LLVM Type Based Alias Analysis

When a Lua opcode involves a call to a Lua function, the Lua stack may be reallocated. So then the base pointer which points to the function’s base stack position must be refreshed.

To keep compilation simple I coded the compiler so that at the beginning of each opcode the base pointer is reloaded. My assumption was that the LLVM optimizer will realise that the base pointer hasn’t changed and so the loads are redundant and can be removed. However to my surprise I found that this is not the case.

The main difference between the IR I was generating and that produced by Clang was that Clang generated IR appeared to be decorated by tbaa metadata. Example:

%base2 = getelementptr inbounds %struct.CallInfoLua* %0, i32 0, i32 4, i32 0
%1 = load %struct.TValue** %base2, align 4, !tbaa !12

Here the !tbaa !12 refers to a tbaa metadata entry.

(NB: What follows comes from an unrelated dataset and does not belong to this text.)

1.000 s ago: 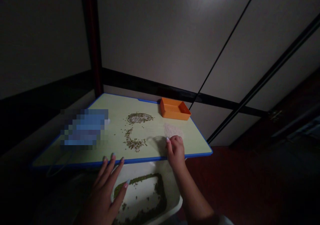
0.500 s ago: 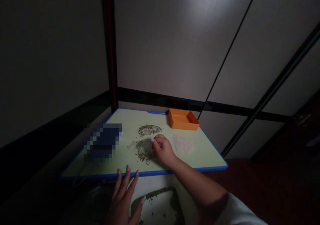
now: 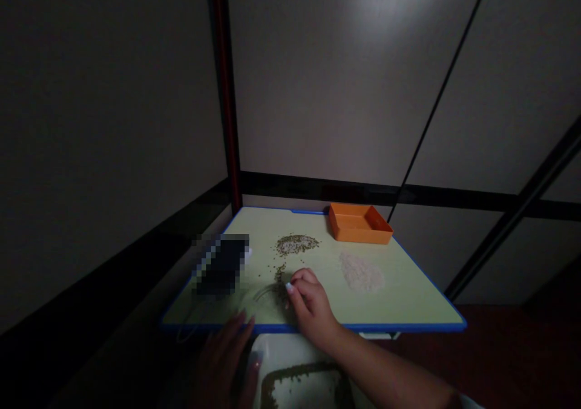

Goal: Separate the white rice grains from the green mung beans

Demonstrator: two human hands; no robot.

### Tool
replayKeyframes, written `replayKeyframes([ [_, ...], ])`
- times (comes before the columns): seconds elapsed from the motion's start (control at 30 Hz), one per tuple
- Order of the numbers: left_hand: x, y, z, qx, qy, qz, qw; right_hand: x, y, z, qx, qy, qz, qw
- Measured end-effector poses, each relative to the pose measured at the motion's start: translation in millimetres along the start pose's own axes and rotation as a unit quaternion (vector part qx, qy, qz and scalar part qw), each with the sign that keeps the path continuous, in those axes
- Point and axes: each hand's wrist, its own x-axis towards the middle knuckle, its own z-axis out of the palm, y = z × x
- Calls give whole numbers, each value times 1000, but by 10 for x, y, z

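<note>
My right hand [image 3: 313, 306] is closed above the near middle of the pale green table [image 3: 408, 300]. A thin, clear curved edge shows by its fingertips, blurred, and I cannot make out what it belongs to. Small green beans [image 3: 280, 272] lie beside these fingers, partly covered by the hand. Farther back sits a pile of green beans mixed with white grains [image 3: 297, 244]. A heap of white grains [image 3: 362, 271] lies to the right. My left hand [image 3: 229, 354], dark and blurred, has its fingers stretched out near the table's front edge, above the left side of a white tray [image 3: 267, 341].
An orange open box [image 3: 363, 235] stands at the table's back right corner. A pixelated dark object [image 3: 222, 267] lies on the left side, with a thin cable near it. More green beans line the white tray below the front edge. Panelled walls [image 3: 318, 94] close off the back and left.
My view has shifted, so the table appears lower and farther right. My right hand has moved nearer the front edge, along with the blurred clear thing. My left hand is darker and more blurred.
</note>
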Motion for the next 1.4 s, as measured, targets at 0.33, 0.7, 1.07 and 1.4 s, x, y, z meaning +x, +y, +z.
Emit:
replayKeyframes([
  [0.33,1193,-577,-383,31,-66,-150,986,13,-51,-35,13,32,-6,999],
  [0.7,838,-296,-208,-2,-22,-124,992,68,32,-135,10,121,21,992],
  [1.07,143,290,344,5,-141,-182,973,246,311,-421,-241,60,49,968],
  [1.4,23,248,433,-124,-87,-148,977,369,302,-542,-478,-55,151,863],
])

I won’t show the Clang generated tbaa metadata here, but here is how I added similar support in Ravi. The required steps are:

  1. Create tbaa metadata mappings for the types in the system.
  2. Annotate Load and Store instructions with tbaa references.

Creating TBAA Metadata

Firstly you need an MDBuilder instance. So you need to include following headers:

#include "llvm/IR/MDBuilder.h"
#include "llvm/IR/Metadata.h"

We can create an MDBuilder instance like this:

llvm::MDBuilder mdbuilder(llvm::getGlobalContext());

The TBAA nodes hang off a root node. So we create that next:

llvm::MDNode *tbaa_root;
// Do what Clang does
tbaa_root = mdbuilder.createTBAARoot("Simple C / C++ TBAA");

Next we need to create some simple scalar types. We only need one type per size, so that means we don’t need long long and double - either one will do. We create these scalar types as follows:

llvm::MDNode *tbaa_charT;
llvm::MDNode *tbaa_shortT;
llvm::MDNode *tbaa_intT;
llvm::MDNode *tbaa_longlongT;
llvm::MDNode *tbaa_pointerT;

//!4 = metadata !{metadata !"omnipotent char", metadata !5, i64 0}
tbaa_charT = mdbuilder.createTBAAScalarTypeNode("omnipotent char", tbaa_root, 0);
//!3 = metadata !{metadata !"any pointer", metadata !4, i64 0}
tbaa_pointerT = mdbuilder.createTBAAScalarTypeNode("any pointer", tbaa_charT, 0);
//!10 = metadata !{metadata !"short", metadata !4, i64 0}
tbaa_shortT = mdbuilder.createTBAAScalarTypeNode("short", tbaa_charT, 0);
//!11 = metadata !{metadata !"int", metadata !4, i64 0}
tbaa_intT = mdbuilder.createTBAAScalarTypeNode("int", tbaa_charT, 0);
//!9 = metadata !{metadata !"long long", metadata !4, i64 0}
tbaa_longlongT = mdbuilder.createTBAAScalarTypeNode("long long", tbaa_charT, 0);

The second argument to createTBAAScalarTypeNode() is the parent node. Note the hierarchy here:

+ root
+--+ char
   +--+-- any pointer
      +-- short
      +-- int
      +-- long long

This is how Clang has it defined.

Next we need to define aggregate (struct) types. The API we need for this is createTBAAStructTypeNode(). This method accepts a vector of std::pair<llvm::MDNode *, uint64_t> objects - each element in the vector defines a field in the struct. The integer parameter needs to be the offset of the field within the struct. Interestingly Clang generates offsets that indicate pointers are being treated as 32-bit quantities - even though I ran this on a 64-bit machine. So I guess that as long as we consistently use the size then this doesn’t matter. The sizes used by Clang are:

  • char - 1 byte
  • short - 2 bytes
  • int - 4 bytes
  • pointer - 4 bytes
  • long long - 8 bytes

Another interesting thing is that padding needs to be accounted for.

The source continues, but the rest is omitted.